Con 10 años de camino recorrido, Roberto necesitó compartir sus vivencias y lo hace a través de su libro: Sueños gigantes, pies pequeños, el cual cuesta 120 pesos, y a partir de eso busca realizar un documental que pueda ser una guía para todo aquel que quiere viajar y que quiera conocer culturas; el mundo desde una manera más significativa.
El libro promete ser digerible, en el que narra 13 historias las cuales cada una representa una lección aprendida en un país diferente, es por eso que el primer capítulo se lo dedica a la “curiosidad” la cual aprendió en el desierto de Marruecos.
El segundo capítulo a la “identidad”, de cómo aprendió en la India a dejar su identidad mexicana y transformarla en algo más global.
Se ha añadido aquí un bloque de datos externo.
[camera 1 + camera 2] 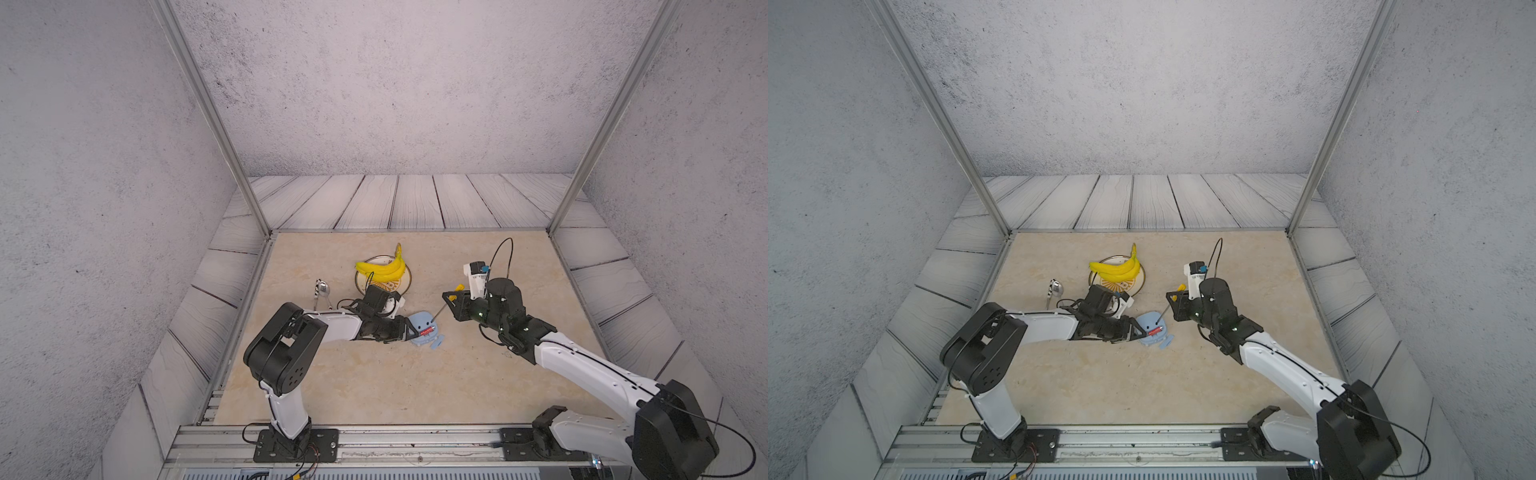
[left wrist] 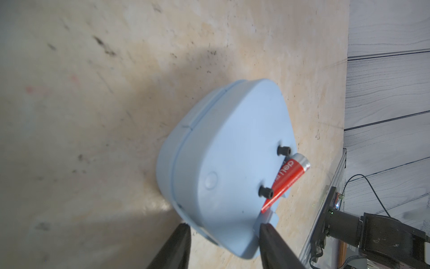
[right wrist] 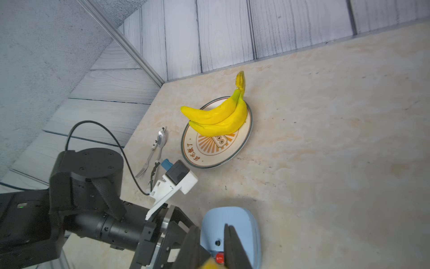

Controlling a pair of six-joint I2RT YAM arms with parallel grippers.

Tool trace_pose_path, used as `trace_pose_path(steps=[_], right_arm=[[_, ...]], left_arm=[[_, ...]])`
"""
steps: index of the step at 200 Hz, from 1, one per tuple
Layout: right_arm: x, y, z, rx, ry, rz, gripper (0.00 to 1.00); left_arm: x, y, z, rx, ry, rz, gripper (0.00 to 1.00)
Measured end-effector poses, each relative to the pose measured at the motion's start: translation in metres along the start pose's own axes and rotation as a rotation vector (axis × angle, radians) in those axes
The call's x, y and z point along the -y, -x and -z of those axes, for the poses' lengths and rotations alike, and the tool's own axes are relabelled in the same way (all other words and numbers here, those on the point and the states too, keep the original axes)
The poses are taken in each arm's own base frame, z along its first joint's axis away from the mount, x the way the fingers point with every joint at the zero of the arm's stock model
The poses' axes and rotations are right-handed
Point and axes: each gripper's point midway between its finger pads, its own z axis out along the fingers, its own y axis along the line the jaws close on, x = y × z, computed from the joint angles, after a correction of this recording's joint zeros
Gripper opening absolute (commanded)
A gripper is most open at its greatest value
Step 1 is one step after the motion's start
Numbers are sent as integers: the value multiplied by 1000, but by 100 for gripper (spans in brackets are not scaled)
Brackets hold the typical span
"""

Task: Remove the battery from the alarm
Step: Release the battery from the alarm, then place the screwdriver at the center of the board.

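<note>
Battery, a small red cylinder with a silver end (image 2: 288, 177), sits tilted at the far edge of the light-blue rounded-square plastic alarm (image 2: 223, 149), just past the left end effector (image 2: 223, 225). Its black fingers (image 2: 274, 246) flank the alarm's near corner; whether they clamp it cannot be told. The alarm lies face-down on the beige marbled desk (image 2: 93, 116). The right end effector (image 1: 449, 297) is clamped on a yellow-handled metal screwdriver (image 1: 458, 287), whose tip points at the alarm's back near the battery.
</note>
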Motion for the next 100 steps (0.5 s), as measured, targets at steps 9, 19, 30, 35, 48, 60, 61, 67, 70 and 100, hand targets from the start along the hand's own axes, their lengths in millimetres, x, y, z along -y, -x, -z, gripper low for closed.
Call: trace_pose_path(steps=[9, 19, 30, 35, 48, 60, 61, 67, 70, 100], right_arm=[[3, 4, 6, -8, -32, 40, 0], [6, 7, 13, -24, -63, 79, 0], [11, 9, 19, -52, -99, 118, 0], [14, 9, 21, -70, -113, 129, 0], [22, 6, 26, -125, -155, 155, 0], [31, 1, 28, -188, -187, 171, 0], [32, 1, 28, -194, -190, 171, 0], [37, -3, 28, -231, -207, 173, 0], [40, -5, 27, -250, -215, 175, 0], [68, -27, 14, -447, -270, 135, 0]], left_arm=[[0, 0, 0, 0, 1, -1, 53], [0, 0, 0, 1, 3, -2, 53], [0, 0, 0, 2, 4, -2, 54], [0, 0, 0, 3, 5, -2, 54], [-1, 0, 0, 4, 7, -3, 54], [-1, 1, 0, 5, 8, -3, 54], [-1, 1, 0, 5, 9, -4, 54], [-1, 1, 0, 6, 9, -4, 54], [-1, 1, 0, 6, 10, -5, 54], [-1, 2, -1, 9, 15, -8, 54]])
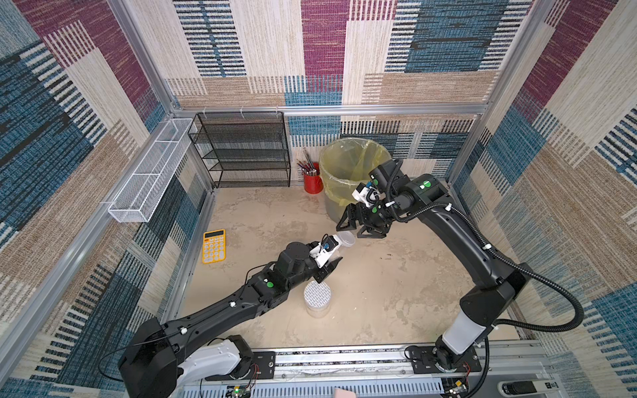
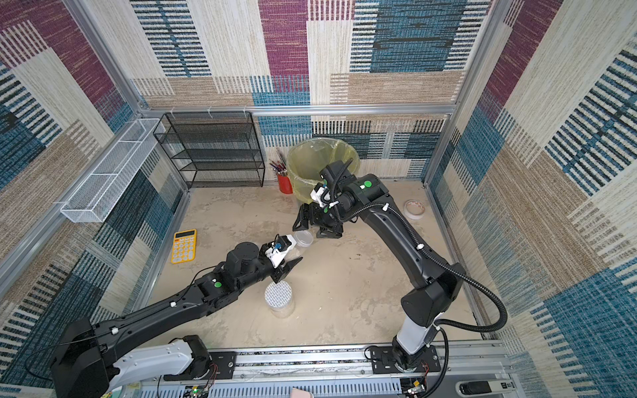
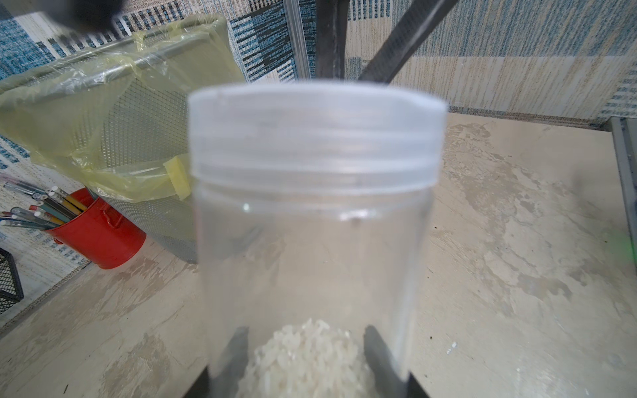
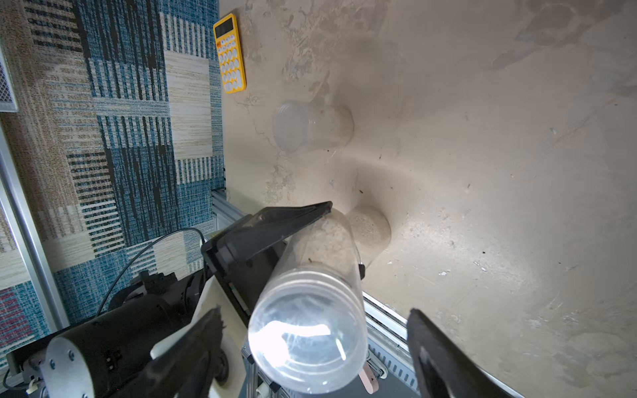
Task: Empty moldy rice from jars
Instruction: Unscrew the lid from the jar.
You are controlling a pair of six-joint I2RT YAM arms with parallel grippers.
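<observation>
My left gripper is shut on a clear jar with a clear lid, holding it off the table and tilted lid-first toward the right arm. Whitish moldy rice lies at the jar's base between the fingers. My right gripper is open. Its jaws stand either side of the lid with a gap on each side. A jar with a white grid-patterned lid stands on the table near the left arm. Another clear jar stands beyond it, hidden in both top views.
A mesh bin lined with a yellow bag stands at the back, with a red pencil cup beside it. A yellow calculator lies at the left. A black mesh shelf and a white wire basket line the walls. A tape roll lies at the right.
</observation>
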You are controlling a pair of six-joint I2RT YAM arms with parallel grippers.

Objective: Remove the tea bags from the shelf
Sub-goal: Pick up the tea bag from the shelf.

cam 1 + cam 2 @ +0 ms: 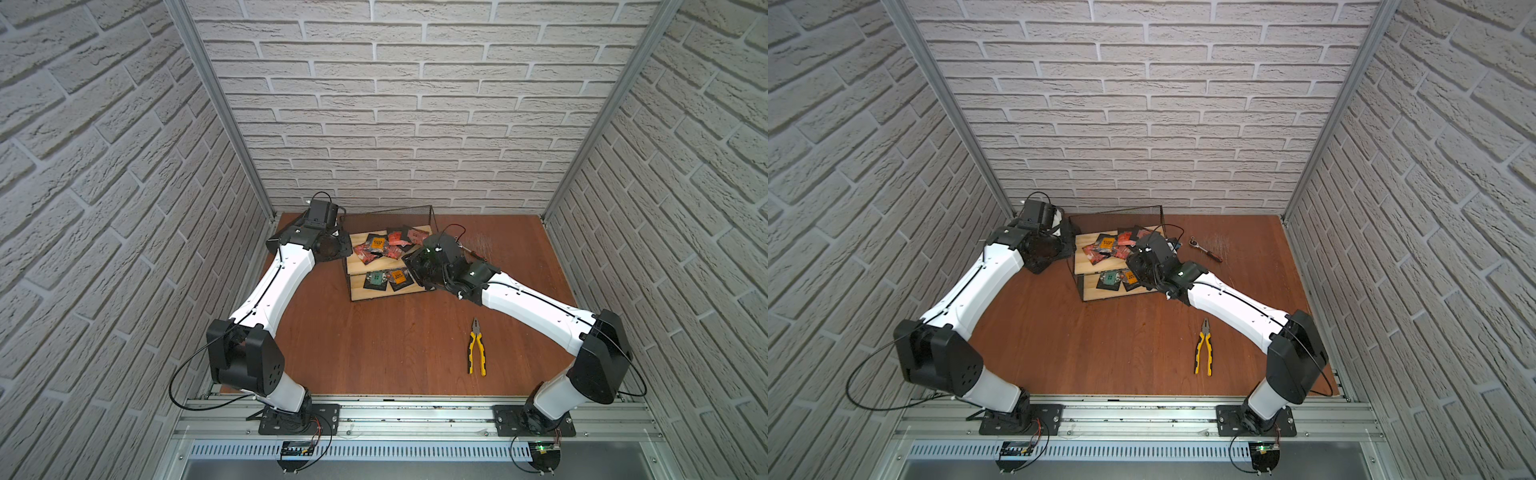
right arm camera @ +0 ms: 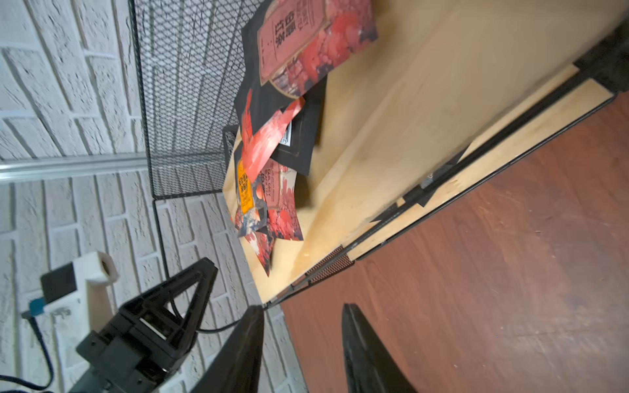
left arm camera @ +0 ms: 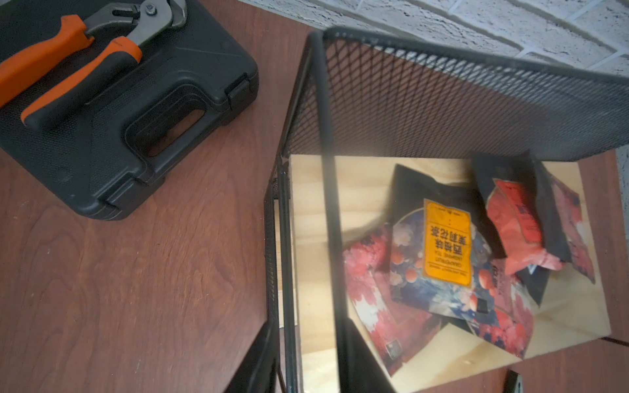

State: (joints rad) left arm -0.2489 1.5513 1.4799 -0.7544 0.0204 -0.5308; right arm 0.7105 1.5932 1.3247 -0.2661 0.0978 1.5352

El tercero está escrito por la “empatía” con los demás y esa vivencia fue en Kenia. En el cuarto, aprendió a reconocer que el conocimiento es muy poderoso para cambiar algo y eso se lo enseñó Europa. “Es un aprendizaje de vida en un país específico”.

ONG por la educación

Más allá del conocimiento, de los viajes, Roberto quiso aterrizar uno de sus anhelos, y es la creación de una Organización No Gubernamental (ONG) “Global School for Social Leaders”, que ayuda a educadores y estudiantes de cualquier parte del mundo a que puedan aprender más sobre cuestiones sociales, liderazgo, innovación social y sustentabilidad, la cual ya tiene seis años.
“Creamos programas educativos en Europa, Asía o en África para aprender cosas sociales y de sustentabilidad, por eso es que también he viajado y conozco varios países”.